External Tables - New in Db2
Db2 Warehouse recently added a new feature named external table. Because I was interested in that feature for a while and I have an instance of Db2 Warehouse on Cloud running in the IBM Cloud datacenter in Frankfurt, Germany, I performed some quick tests. Here is what it is and how I got it to work.


Overview: External Tables

According to the Db2 documentation for external tables, it is a table that resides in a text-based file outside the Db2 database. The external table can be used to
  • store data outside the database and still be able to query it,
  • to easily load data from outside and apply some additional features like casts or joins with other data or omit columns,
  • share and transfer data to applications.
A table can either reside in Cloud Object Storage with Swift or S3 API or in the local file system or in some other location determined by ODBC / JDBC URIs. So in short, the data is outside of Db2 but can be accessed, in some ways, through SQL.
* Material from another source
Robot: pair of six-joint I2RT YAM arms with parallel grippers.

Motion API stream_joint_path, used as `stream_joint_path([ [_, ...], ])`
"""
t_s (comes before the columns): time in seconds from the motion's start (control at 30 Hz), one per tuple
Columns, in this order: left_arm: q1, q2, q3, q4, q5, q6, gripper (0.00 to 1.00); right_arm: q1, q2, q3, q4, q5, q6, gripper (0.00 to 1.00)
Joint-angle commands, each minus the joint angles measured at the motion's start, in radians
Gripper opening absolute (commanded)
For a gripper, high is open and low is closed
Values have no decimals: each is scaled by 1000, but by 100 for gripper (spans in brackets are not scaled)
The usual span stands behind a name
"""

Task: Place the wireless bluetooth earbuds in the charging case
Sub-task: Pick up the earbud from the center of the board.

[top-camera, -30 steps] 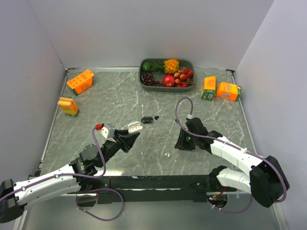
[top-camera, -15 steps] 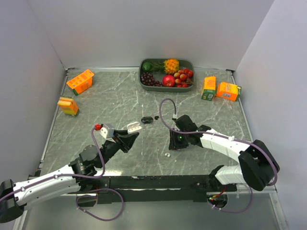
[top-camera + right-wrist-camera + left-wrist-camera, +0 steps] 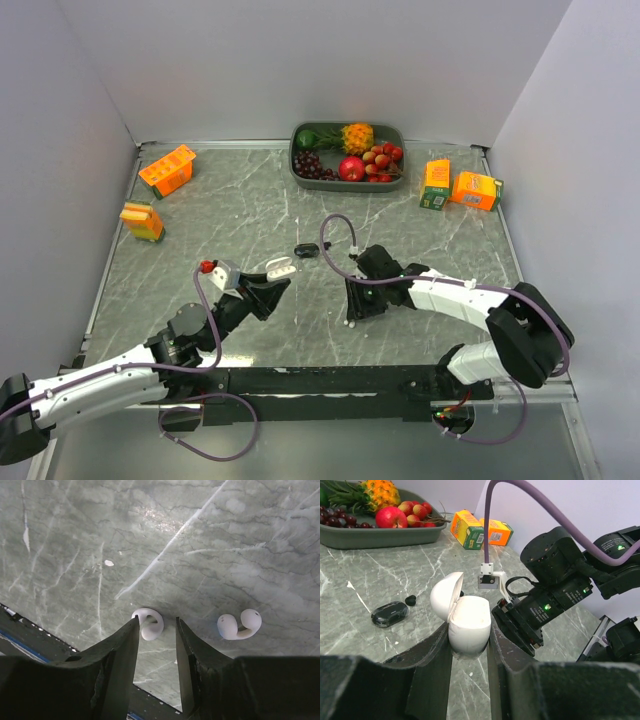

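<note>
Right gripper (image 3: 156, 627): had shifted leftward across the table (image 3: 225, 540) since a second earlier and stood low at its near edge. Its jaws were spread, straddling one white earbud (image 3: 148, 624) without visibly pinching it.
Second white earbud (image 3: 239, 625): lay just beside, outside the jaws.
Both were small, glossy, hooked pieces with rounded ends.
Hazard, as judged: closing on so slick and curved a piece could have squirted it sideways or off the nearby edge.
Left gripper (image 3: 469, 642): was clamped on the white charging case (image 3: 469, 622), whose lid was hinged open.
Beyond lay a black case (image 3: 390, 614) and a black earbud (image 3: 410, 600).
Fruit tray (image 3: 380, 537): stood farthest.
</note>
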Motion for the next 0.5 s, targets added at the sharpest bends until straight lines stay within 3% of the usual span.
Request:
stream_joint_path([
  [0.0,-9,-4,5,32,-3,-17,1,10,22,13,39,1,-3,43],
  [0.47,-12,-2,-1,26,-2,-20,1,20,19,-25,52,-22,0,36],
])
External Table with Cloud Object Storage

For my first test I put a small delimited file testdata.csv up into my Cloud Object Storage with Swift API. Then, I created the external table exttabl1 pointing to that file:


CREATE EXTERNAL TABLE exttab1(a int,s varchar(50)) using
  (dataobject 'testdata.csv'
    DELIMITER ','
   swift('https://fra02.objectstorage.softlayer.net/auth/v1.0/',
    'IBMOS12345:hloeser',
    '5b1dmypassword983',
    'henrik'
   )
 );



The above is similar to a regular CREATE TABLE. It has the column definitions followed by USING with some options. Via DATAOBJECT I tell Db2 to use my test file. The option DELIMITER is needed because the default delimiter is '|' (the vertical bar). I ran into some errors with my truly comma-separated values.
The last option, SWIFT, has several parts to provide the access URI as well as username, password and the storage container / bucket. To utilize S3 storage, replace "swift" by "s3" and provide similar credentials. It is easy. Once the table is created, it can be queried:


select * from exttab1;

Business or SQL as usual. It is not possible to update, delete or truncate an external table. However, I was able to insert into it and thereby replacing the entire file content. Thus, use it with caution.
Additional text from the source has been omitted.